#### Goal of the exercise
Copy out all of the entries below without any change.

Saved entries
□ □ □ □ □ □ □
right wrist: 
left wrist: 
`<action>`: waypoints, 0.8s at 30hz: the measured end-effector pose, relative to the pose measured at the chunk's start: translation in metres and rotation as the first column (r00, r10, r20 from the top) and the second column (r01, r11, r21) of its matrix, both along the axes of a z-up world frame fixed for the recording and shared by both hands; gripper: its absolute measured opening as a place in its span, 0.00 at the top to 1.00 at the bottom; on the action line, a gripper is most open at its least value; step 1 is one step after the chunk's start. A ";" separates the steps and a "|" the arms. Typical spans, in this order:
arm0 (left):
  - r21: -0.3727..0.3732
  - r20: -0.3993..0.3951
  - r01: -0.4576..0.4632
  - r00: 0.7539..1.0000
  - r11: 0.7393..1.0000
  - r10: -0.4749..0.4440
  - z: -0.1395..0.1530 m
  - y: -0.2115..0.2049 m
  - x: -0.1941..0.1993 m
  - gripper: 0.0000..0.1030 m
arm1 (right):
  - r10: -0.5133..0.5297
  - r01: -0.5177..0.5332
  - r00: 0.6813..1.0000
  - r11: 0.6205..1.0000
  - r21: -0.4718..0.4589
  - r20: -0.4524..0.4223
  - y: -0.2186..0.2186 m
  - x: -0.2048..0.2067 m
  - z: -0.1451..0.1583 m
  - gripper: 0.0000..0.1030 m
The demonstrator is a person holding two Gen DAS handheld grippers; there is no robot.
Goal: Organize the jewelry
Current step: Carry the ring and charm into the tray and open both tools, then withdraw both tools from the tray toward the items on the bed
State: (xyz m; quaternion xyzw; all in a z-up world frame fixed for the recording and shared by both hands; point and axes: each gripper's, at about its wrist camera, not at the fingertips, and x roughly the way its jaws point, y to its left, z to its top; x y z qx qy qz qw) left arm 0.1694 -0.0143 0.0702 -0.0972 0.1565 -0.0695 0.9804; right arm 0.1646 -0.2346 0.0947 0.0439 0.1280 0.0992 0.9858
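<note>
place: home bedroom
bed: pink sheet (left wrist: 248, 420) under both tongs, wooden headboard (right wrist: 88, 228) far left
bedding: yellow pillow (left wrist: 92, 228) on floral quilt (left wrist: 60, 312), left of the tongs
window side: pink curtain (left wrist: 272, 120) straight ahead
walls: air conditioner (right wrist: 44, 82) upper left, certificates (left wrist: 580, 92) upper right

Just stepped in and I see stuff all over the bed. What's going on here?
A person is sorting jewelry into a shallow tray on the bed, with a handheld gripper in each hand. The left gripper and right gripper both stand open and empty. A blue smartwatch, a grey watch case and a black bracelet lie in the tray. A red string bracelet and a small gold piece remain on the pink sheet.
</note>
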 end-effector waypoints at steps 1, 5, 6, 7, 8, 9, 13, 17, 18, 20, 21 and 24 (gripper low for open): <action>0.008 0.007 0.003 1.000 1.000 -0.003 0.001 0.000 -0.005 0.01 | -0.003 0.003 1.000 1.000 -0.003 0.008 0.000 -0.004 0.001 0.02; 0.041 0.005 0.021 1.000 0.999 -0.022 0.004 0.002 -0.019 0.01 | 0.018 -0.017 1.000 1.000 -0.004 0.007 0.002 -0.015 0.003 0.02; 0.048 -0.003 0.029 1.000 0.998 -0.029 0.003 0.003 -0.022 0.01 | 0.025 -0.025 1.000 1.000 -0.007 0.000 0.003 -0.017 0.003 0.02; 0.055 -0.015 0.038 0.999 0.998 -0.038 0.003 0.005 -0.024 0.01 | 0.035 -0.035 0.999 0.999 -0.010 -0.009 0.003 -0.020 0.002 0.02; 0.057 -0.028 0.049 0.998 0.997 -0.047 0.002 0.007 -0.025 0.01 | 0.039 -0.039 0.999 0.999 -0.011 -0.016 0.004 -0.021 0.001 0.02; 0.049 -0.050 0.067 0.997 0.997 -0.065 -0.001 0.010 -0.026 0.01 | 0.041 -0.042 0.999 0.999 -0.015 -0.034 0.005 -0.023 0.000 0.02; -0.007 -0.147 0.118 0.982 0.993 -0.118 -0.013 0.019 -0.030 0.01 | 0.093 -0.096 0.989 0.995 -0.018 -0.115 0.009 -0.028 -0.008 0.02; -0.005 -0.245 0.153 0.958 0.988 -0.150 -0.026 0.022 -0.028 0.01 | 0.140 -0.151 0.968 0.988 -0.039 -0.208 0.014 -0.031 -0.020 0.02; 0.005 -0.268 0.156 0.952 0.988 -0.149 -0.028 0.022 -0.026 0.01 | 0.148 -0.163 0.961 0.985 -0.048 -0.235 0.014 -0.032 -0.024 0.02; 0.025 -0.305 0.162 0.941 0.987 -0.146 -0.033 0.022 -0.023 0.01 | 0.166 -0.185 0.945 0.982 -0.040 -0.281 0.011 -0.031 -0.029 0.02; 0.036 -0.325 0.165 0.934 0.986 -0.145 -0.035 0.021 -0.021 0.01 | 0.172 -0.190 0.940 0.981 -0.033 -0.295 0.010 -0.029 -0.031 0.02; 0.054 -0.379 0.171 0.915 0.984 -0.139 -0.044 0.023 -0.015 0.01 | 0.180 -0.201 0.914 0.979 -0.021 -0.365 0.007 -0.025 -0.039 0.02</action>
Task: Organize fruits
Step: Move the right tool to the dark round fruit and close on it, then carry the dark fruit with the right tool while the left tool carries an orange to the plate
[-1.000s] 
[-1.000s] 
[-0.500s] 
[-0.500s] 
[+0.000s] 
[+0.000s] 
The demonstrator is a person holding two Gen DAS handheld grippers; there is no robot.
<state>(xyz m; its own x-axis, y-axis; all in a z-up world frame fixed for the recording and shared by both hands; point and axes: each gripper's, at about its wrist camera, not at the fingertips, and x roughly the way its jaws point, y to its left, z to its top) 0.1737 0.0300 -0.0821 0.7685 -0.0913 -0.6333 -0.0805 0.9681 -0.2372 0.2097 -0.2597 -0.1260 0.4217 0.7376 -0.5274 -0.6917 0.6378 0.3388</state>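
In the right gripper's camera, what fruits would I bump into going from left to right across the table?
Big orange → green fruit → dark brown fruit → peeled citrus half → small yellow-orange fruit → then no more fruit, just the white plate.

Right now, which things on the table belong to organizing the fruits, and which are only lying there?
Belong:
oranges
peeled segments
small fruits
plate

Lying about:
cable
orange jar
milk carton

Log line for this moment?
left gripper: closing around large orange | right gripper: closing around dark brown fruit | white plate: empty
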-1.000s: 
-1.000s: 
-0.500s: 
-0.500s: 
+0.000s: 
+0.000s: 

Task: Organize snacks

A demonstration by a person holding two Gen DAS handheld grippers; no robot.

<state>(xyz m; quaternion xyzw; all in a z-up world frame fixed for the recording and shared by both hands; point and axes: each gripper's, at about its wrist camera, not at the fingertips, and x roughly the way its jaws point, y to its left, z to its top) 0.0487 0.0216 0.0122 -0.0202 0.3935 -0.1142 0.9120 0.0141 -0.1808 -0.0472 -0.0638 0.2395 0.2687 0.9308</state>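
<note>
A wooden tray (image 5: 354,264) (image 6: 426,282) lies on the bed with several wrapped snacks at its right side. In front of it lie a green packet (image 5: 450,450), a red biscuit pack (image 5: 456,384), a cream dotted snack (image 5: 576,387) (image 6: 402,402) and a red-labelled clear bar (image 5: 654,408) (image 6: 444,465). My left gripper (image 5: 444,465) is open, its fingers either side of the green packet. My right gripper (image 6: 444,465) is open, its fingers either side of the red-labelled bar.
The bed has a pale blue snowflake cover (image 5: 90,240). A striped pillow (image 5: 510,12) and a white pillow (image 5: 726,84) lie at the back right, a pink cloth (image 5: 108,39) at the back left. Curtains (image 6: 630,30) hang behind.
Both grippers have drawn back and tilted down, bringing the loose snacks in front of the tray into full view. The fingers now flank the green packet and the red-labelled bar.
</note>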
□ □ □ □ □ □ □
#### Answer for this exercise
right wrist: 
left wrist: 
`<action>`: waypoints, 0.8s at 30hz: the measured end-effector pose, relative to the pose measured at the chunk's start: translation in metres and rotation as the first column (r00, r10, r20 from the top) and the second column (r01, r11, r21) of its matrix, both along the axes of a z-up world frame fixed for the recording and shared by both hands; gripper: its absolute measured opening as a place in its span, 0.00 at the top to 1.00 at the bottom; on the action line, a gripper is most open at its least value; step 1 is one step after the chunk's start. A ";" separates the steps and a "|" the arms. Typical spans, in this order:
arm0 (left):
  - r21: -0.3727..0.3732
  - r20: -0.3993..0.3951
  - r01: -0.4576..0.4632
  - r00: 0.7539..1.0000
  - r11: 0.7393..1.0000
  - r10: -0.4749..0.4440
  - z: -0.1395..0.1530 m
  - y: -0.2115..0.2049 m
  - x: -0.1941..0.1993 m
  - gripper: 0.0000..0.1030 m
arm1 (right):
  - r10: -0.5133..0.5297
  - r01: -0.5177..0.5332
  - r00: 0.6813..1.0000
  - r11: 0.6205..1.0000
  - r21: -0.4718..0.4589
  - r20: -0.4524..0.4223
  - y: -0.2186..0.2186 m
  - x: -0.2048..0.2067 m
  - z: -0.1451..0.1583 m
  - gripper: 0.0000..0.1030 m
The demonstrator is a person holding two Gen DAS handheld grippers; there is no robot.
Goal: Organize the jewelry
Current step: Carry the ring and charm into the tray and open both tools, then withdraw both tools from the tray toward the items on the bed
State: (xyz m; quaternion xyzw; all in a z-up world frame fixed for the recording and shared by both hands; point and axes: each gripper's, at about its wrist camera, not at the fingertips, and x roughly the way its jaws point, y to its left, z to its top; x y z qx qy qz qw) left arm 0.1694 -0.0143 0.0702 -0.0972 0.1565 -0.0695 0.9804; right arm 0.1646 -0.2346 0.0947 0.0439 0.1280 0.0992 0.9858
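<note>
place: home bedroom
bed: pink sheet (left wrist: 248, 420) under both tongs, wooden headboard (right wrist: 88, 228) far left
bedding: yellow pillow (left wrist: 92, 228) on floral quilt (left wrist: 60, 312), left of the tongs
window side: pink curtain (left wrist: 272, 120) straight ahead
walls: air conditioner (right wrist: 44, 82) upper left, certificates (left wrist: 580, 92) upper right

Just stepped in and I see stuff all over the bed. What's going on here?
A person is sorting jewelry into a shallow tray on the bed, with a handheld gripper in each hand. The left gripper and right gripper both stand open and empty. A blue smartwatch, a grey watch case and a black bracelet lie in the tray. A red string bracelet and a small gold piece remain on the pink sheet.
</note>
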 end-effector waypoints at steps 1, 5, 6, 7, 8, 9, 13, 17, 18, 20, 21 and 24 (gripper low for open): <action>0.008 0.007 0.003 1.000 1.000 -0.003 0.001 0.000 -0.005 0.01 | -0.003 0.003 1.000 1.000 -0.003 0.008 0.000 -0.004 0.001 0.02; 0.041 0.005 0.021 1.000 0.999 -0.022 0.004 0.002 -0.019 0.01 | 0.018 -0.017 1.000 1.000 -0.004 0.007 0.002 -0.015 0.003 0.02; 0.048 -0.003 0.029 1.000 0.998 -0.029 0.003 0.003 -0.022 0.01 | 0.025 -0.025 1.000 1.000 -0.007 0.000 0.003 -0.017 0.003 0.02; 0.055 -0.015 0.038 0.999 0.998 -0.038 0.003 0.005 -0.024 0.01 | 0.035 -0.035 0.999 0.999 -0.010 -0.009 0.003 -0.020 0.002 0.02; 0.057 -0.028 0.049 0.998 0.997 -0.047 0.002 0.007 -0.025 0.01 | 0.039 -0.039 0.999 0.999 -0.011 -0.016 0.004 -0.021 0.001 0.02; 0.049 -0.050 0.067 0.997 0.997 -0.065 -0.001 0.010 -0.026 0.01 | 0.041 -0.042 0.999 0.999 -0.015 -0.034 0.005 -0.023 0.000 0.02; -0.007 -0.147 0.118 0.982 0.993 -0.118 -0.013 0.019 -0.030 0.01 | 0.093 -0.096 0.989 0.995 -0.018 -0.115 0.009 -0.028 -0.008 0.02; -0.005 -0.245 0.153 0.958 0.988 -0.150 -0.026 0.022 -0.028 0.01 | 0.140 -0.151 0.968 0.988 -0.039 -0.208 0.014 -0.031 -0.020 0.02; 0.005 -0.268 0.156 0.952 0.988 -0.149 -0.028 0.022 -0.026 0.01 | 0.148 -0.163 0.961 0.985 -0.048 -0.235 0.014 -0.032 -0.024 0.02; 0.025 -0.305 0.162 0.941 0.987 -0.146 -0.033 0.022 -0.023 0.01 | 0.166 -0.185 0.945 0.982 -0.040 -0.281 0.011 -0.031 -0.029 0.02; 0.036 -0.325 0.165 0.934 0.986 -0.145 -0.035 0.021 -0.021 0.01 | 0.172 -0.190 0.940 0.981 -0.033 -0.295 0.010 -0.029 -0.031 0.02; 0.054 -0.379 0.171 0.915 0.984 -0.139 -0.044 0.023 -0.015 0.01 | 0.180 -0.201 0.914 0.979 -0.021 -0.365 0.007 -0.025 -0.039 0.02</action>
Task: Organize fruits
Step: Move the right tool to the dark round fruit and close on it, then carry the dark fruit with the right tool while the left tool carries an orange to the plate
[-1.000s] 
[-1.000s] 
[-0.500s] 
[-0.500s] 
[+0.000s] 
[+0.000s] 
The demonstrator is a person holding two Gen DAS handheld grippers; there is no robot.
<state>(xyz m; its own x-axis, y-axis; all in a z-up world frame fixed for the recording and shared by both hands; point and axes: each gripper's, at about its wrist camera, not at the fingertips, and x roughly the way its jaws point, y to its left, z to its top) 0.1737 0.0300 -0.0821 0.7685 -0.0913 -0.6333 -0.0805 0.9681 -0.2372 0.2097 -0.2597 -0.1260 0.4217 0.7376 -0.5274 -0.6917 0.6378 0.3388</state>
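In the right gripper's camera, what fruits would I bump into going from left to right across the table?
Big orange → green fruit → dark brown fruit → peeled citrus half → small yellow-orange fruit → then no more fruit, just the white plate.

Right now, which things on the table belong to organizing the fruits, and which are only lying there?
Belong:
oranges
peeled segments
small fruits
plate

Lying about:
cable
orange jar
milk carton

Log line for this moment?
left gripper: closing around large orange | right gripper: closing around dark brown fruit | white plate: empty
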-1.000s: 
-1.000s: 
-0.500s: 
-0.500s: 
+0.000s: 
+0.000s: 

Task: Organize snacks

A demonstration by a person holding two Gen DAS handheld grippers; no robot.

<state>(xyz m; quaternion xyzw; all in a z-up world frame fixed for the recording and shared by both hands; point and axes: each gripper's, at about its wrist camera, not at the fingertips, and x roughly the way its jaws point, y to its left, z to its top) 0.0487 0.0216 0.0122 -0.0202 0.3935 -0.1142 0.9120 0.0141 -0.1808 -0.0472 -0.0638 0.2395 0.2687 0.9308</state>
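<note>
A wooden tray (image 5: 354,264) (image 6: 426,282) lies on the bed with several wrapped snacks at its right side. In front of it lie a green packet (image 5: 450,450), a red biscuit pack (image 5: 456,384), a cream dotted snack (image 5: 576,387) (image 6: 402,402) and a red-labelled clear bar (image 5: 654,408) (image 6: 444,465). My left gripper (image 5: 444,465) is open, its fingers either side of the green packet. My right gripper (image 6: 444,465) is open, its fingers either side of the red-labelled bar.
The bed has a pale blue snowflake cover (image 5: 90,240). A striped pillow (image 5: 510,12) and a white pillow (image 5: 726,84) lie at the back right, a pink cloth (image 5: 108,39) at the back left. Curtains (image 6: 630,30) hang behind.
Both grippers have drawn back and tilted down, bringing the loose snacks in front of the tray into full view. The fingers now flank the green packet and the red-labelled bar.
</note>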

No additional output will be produced.